# [Records for the task]
- - - - - - -

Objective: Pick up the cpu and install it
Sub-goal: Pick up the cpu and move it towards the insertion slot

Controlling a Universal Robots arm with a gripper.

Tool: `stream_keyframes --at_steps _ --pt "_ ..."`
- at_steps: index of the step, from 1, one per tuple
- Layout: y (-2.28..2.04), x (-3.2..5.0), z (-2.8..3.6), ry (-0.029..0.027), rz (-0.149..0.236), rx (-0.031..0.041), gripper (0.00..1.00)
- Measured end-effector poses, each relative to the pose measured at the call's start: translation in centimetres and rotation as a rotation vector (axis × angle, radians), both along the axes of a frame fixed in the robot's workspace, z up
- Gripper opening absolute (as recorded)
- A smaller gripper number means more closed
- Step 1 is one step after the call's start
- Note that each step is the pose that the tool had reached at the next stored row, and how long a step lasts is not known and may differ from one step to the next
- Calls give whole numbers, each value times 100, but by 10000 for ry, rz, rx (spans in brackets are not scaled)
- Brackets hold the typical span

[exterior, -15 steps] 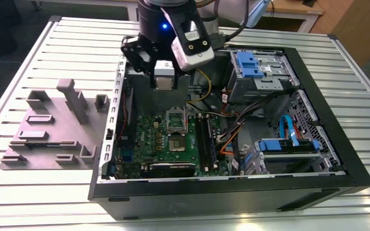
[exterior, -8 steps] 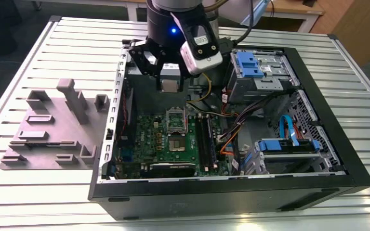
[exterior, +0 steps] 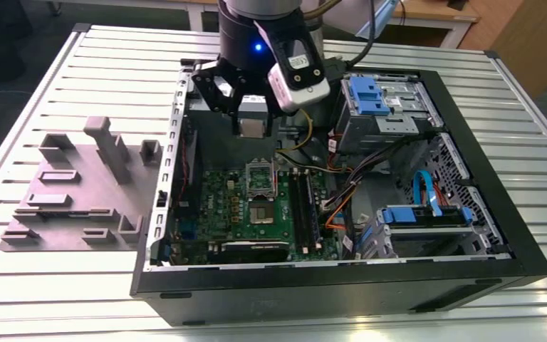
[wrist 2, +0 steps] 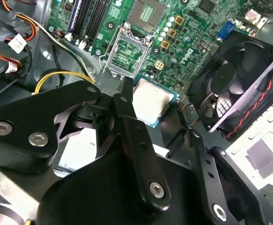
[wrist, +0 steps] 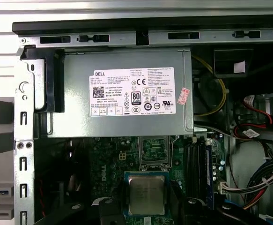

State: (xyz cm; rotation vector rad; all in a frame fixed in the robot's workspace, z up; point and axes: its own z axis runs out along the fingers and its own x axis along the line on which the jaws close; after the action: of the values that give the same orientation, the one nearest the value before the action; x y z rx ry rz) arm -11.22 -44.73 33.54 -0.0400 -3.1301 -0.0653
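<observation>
Your pincer (wrist 2: 154,107) was clamped on the cpu (wrist: 146,194), with a black finger (wrist 2: 127,112) pressed to each of two opposite edges and the silver-grey top facing up toward the wrist. You held the chip level in the air inside the open computer case (exterior: 483,271), above the green motherboard (exterior: 231,206) and clear of it. In the first wrist view it hung just beside the raised metal socket frame (wrist: 155,150), with the long black memory slots (wrist: 197,168) to one side. Past the frame lay the grey power supply (wrist: 127,93) with its white label. In the second wrist view the black case fan (wrist 2: 239,79) sat close by the held chip. In the exterior view, blue drive brackets (exterior: 373,96) stood on the exterior view's right of the arm. A grey parts fixture (exterior: 83,185) rested on the slatted table (exterior: 65,299), outside the case, on the exterior view's left.
</observation>
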Motion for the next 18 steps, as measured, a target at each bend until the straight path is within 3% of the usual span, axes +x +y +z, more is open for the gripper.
stream_keyframes --at_steps 9,18 --pt "-18 21 -151 12 -1 0 47" --pt "-37 145 -256 103 -1 0 47"
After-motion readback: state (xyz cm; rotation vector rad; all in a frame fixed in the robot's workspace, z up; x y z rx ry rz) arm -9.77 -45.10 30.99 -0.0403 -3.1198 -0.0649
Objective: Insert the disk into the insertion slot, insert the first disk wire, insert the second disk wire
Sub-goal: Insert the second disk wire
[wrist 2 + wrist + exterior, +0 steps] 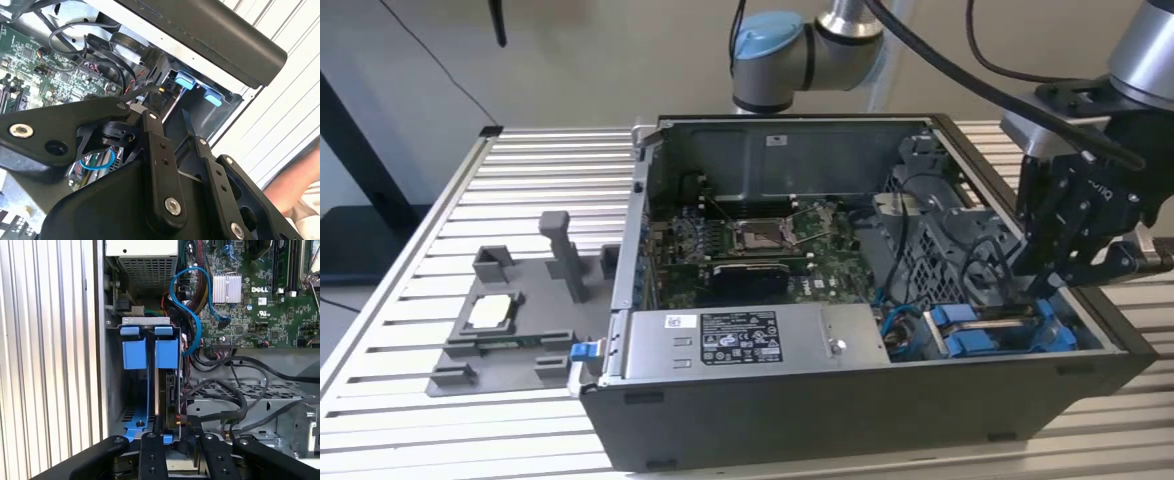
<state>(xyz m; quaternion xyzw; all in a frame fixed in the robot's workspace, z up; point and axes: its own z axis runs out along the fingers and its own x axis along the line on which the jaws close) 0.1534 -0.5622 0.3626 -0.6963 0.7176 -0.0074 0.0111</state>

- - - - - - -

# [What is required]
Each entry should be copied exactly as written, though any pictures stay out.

# [Answer space]
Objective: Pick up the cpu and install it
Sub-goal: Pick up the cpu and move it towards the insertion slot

Controlling a Universal Robots arm with a gripper.

Tool: `stream_keyframes --at_steps _ --pt "_ ..."`
- at_steps: index of the step, from 1, one per tuple
- Layout: y (-2.28..2.04), x (-3.2..5.0), z (-2.8..3.6), ry (-0.029..0.027), rz (-0.149..0.236), rx (-0.031..0.041), gripper (0.00..1.00)
- Measured end-effector poses, each relative to the pose measured at the call's start: translation in centimetres and rotation as a rotation vector (axis × angle, radians), both along the axes of a frame fixed in the robot's workspace, z up
- Gripper opening absolute (as recorded)
- A smaller gripper number means more closed
- Step 1 is one step after the call's start
- Note that each step is the pose that the tool had reached at the next stored row, and how long a step lasts is not known and may differ from one step to the next
- Calls give whole numbers, each value times 100, but by 10000 for ry, rz, rx (spans in brackets are not scaled)
- Brackets hold the typical span

[exterior, -15 steps] 
[exterior, -8 steps] 
[exterior, +0 steps] 
[wrist 2, +0 steps] 
[wrist, +0 steps] 

State: (xyz cm; rotation vector rad; all in a frame fixed in the robot's workspace, z up; point and axes: its own z axis runs out along the fingers and its own x axis along the line on which the jaws close; after the action: of the values that give the same orientation, the one nearest the value before the action; x y z rx ry rz) arm -11.22 -44.73 33.54 -0.0400 -3.1301 -0.0653
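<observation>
Your pincer (wrist 2: 154,107) was clamped on the cpu (wrist: 146,194), with a black finger (wrist 2: 127,112) pressed to each of two opposite edges and the silver-grey top facing up toward the wrist. You held the chip level in the air inside the open computer case (exterior: 483,271), above the green motherboard (exterior: 231,206) and clear of it. In the first wrist view it hung just beside the raised metal socket frame (wrist: 155,150), with the long black memory slots (wrist: 197,168) to one side. Past the frame lay the grey power supply (wrist: 127,93) with its white label. In the second wrist view the black case fan (wrist 2: 239,79) sat close by the held chip. In the exterior view, blue drive brackets (exterior: 373,96) stood on the exterior view's right of the arm. A grey parts fixture (exterior: 83,185) rested on the slatted table (exterior: 65,299), outside the case, on the exterior view's left.
</observation>
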Motion for the next 18 steps, as measured, a target at each bend until the straight path is within 3% of the usual span, axes +x +y +z, more is open for the gripper.
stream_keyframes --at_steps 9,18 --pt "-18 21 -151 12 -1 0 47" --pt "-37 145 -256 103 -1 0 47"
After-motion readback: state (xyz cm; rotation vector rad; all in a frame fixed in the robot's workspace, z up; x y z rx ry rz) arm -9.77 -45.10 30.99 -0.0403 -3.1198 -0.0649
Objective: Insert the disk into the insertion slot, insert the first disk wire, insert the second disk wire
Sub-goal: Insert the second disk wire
[wrist 2 + wrist + exterior, +0 steps] 
<state>(xyz m; quaternion xyzw; all in a frame fixed in the robot's workspace, z up; point and axes: its own z axis runs out along the fingers and its own x axis along the line on which the jaws close) 0.1534 -0.5622 0.3626 -0.6963 0.7176 -0.0074 0.0111</state>

Nothing else is needed to complete the exercise.